● **Requirement**
Starting from the first line, transcribe the whole listing exactly.
[Start of section]
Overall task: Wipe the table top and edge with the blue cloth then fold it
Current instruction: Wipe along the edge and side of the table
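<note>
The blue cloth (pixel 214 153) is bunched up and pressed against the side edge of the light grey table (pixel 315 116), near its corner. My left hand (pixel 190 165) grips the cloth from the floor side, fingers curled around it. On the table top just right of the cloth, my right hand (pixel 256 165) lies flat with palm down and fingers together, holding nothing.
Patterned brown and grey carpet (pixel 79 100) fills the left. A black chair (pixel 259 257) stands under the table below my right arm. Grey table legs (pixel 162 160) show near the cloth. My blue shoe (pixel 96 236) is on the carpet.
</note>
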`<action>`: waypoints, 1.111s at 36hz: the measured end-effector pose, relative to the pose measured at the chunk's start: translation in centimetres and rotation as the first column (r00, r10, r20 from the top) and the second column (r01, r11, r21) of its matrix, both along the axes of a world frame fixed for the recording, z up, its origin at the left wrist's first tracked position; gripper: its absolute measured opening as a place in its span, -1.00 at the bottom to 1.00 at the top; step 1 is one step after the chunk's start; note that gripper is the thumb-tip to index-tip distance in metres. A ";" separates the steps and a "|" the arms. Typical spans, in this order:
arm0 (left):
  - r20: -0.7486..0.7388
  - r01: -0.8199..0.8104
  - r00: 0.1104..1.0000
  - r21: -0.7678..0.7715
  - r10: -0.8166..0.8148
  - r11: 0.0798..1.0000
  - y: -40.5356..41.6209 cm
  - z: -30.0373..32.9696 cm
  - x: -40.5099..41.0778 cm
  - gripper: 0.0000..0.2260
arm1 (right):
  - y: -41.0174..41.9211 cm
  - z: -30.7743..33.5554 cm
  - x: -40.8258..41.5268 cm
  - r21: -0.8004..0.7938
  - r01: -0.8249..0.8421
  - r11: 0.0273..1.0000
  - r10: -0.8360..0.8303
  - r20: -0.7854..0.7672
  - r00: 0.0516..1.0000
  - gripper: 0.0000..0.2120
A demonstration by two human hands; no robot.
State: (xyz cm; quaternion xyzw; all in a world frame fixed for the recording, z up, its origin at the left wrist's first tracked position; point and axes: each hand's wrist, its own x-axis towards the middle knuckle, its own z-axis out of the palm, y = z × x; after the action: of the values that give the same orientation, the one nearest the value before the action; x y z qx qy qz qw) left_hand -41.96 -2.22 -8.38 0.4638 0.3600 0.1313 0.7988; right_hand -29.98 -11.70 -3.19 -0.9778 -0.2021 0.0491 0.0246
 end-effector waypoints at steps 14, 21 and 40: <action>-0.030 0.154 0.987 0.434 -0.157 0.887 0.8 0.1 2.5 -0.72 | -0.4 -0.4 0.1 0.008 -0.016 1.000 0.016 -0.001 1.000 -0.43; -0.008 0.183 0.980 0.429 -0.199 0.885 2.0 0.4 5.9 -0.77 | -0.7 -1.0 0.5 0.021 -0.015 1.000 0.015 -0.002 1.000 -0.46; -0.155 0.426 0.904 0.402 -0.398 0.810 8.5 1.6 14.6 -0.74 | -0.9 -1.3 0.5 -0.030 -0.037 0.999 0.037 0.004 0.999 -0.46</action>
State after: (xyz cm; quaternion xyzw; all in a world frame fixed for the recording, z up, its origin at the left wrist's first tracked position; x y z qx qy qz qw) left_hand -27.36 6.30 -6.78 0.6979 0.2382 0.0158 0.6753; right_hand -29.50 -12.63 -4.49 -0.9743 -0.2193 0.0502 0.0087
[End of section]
● **Response for this exercise**
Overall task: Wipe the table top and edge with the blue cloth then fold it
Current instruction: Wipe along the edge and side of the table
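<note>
The blue cloth (pixel 214 153) is bunched up and pressed against the side edge of the light grey table (pixel 315 116), near its corner. My left hand (pixel 190 165) grips the cloth from the floor side, fingers curled around it. On the table top just right of the cloth, my right hand (pixel 256 165) lies flat with palm down and fingers together, holding nothing.
Patterned brown and grey carpet (pixel 79 100) fills the left. A black chair (pixel 259 257) stands under the table below my right arm. Grey table legs (pixel 162 160) show near the cloth. My blue shoe (pixel 96 236) is on the carpet.
</note>
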`<action>`: waypoints, 1.111s at 36hz: the measured end-effector pose, relative to the pose measured at the chunk's start: translation in centimetres and rotation as the first column (r00, r10, r20 from the top) and the second column (r01, r11, r21) of its matrix, both along the axes of a world frame fixed for the recording, z up, its origin at the left wrist's first tracked position; gripper: its absolute measured opening as a place in its span, -1.00 at the bottom to 1.00 at the top; step 1 is one step after the chunk's start; note that gripper is the thumb-tip to index-tip distance in metres. A ";" separates the steps and a "|" the arms. Typical spans, in this order:
arm0 (left):
  - r20: -0.7486..0.7388
  - r01: -0.8199..0.8104
  - r00: 0.1104..1.0000
  - r21: -0.7678..0.7715
  - r10: -0.8166..0.8148
  - r11: 0.0798..1.0000
  - y: -40.5356..41.6209 cm
  - z: -30.0373..32.9696 cm
  - x: -40.5099..41.0778 cm
  - gripper: 0.0000..0.2260
arm1 (right):
  - y: -41.0174..41.9211 cm
  - z: -30.7743..33.5554 cm
  - x: -40.8258..41.5268 cm
  - r21: -0.8004..0.7938
  - r01: -0.8249..0.8421
  - r11: 0.0273..1.0000
  - r10: -0.8360..0.8303
  - r20: -0.7854..0.7672
  - r00: 0.0516..1.0000
  - gripper: 0.0000..0.2120
A demonstration by two human hands; no robot.
State: (xyz cm; quaternion xyzw; all in a world frame fixed for the recording, z up, its origin at the left wrist's first tracked position; point and axes: each hand's wrist, its own x-axis towards the middle knuckle, its own z-axis out of the palm, y = z × x; after the action: of the values that give the same orientation, the one nearest the value before the action; x y z qx qy qz qw) left_hand -41.96 -2.22 -8.38 0.4638 0.3600 0.1313 0.7988; right_hand -29.98 -11.70 -3.19 -0.9778 -0.2021 0.0491 0.0246
 end-effector waypoints at steps 14, 21 and 40: <action>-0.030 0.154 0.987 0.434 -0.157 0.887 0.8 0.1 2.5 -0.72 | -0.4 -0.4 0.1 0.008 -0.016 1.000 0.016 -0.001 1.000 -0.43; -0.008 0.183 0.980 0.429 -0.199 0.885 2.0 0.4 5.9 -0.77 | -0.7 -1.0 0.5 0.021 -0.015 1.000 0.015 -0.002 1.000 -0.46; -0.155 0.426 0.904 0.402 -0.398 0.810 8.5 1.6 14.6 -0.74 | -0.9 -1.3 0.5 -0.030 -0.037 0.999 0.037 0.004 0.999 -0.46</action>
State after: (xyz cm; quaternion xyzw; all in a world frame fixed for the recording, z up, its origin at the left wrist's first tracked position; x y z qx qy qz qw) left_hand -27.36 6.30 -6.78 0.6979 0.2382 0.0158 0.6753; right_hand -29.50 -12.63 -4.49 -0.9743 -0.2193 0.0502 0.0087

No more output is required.